- **EXERCISE PROMPT**: Because the images are not wanted, restate every line below word for word without them.

- **DATASET EXCERPT**:
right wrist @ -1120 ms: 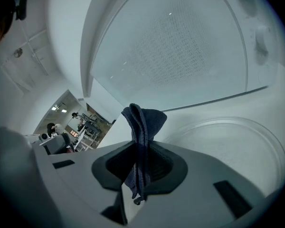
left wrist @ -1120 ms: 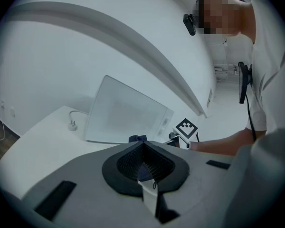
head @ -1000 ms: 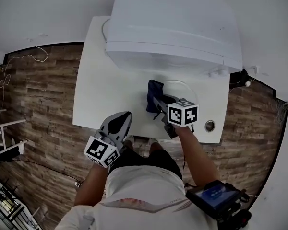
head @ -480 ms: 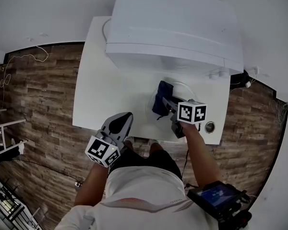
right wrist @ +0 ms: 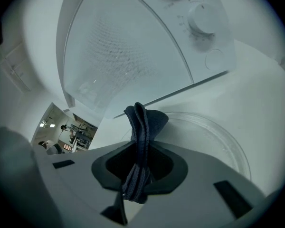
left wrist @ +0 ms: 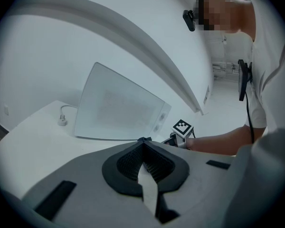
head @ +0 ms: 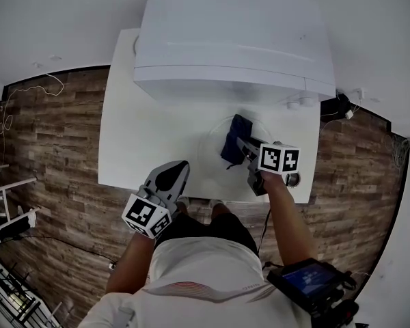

- **OUTPUT FOR THIS TASK**:
right wrist @ -1120 ms: 
left wrist @ -1120 ms: 
head @ -1000 ms: 
head @ -480 ms: 
right wrist @ +0 ms: 
left wrist @ +0 ms: 
head @ +0 ms: 

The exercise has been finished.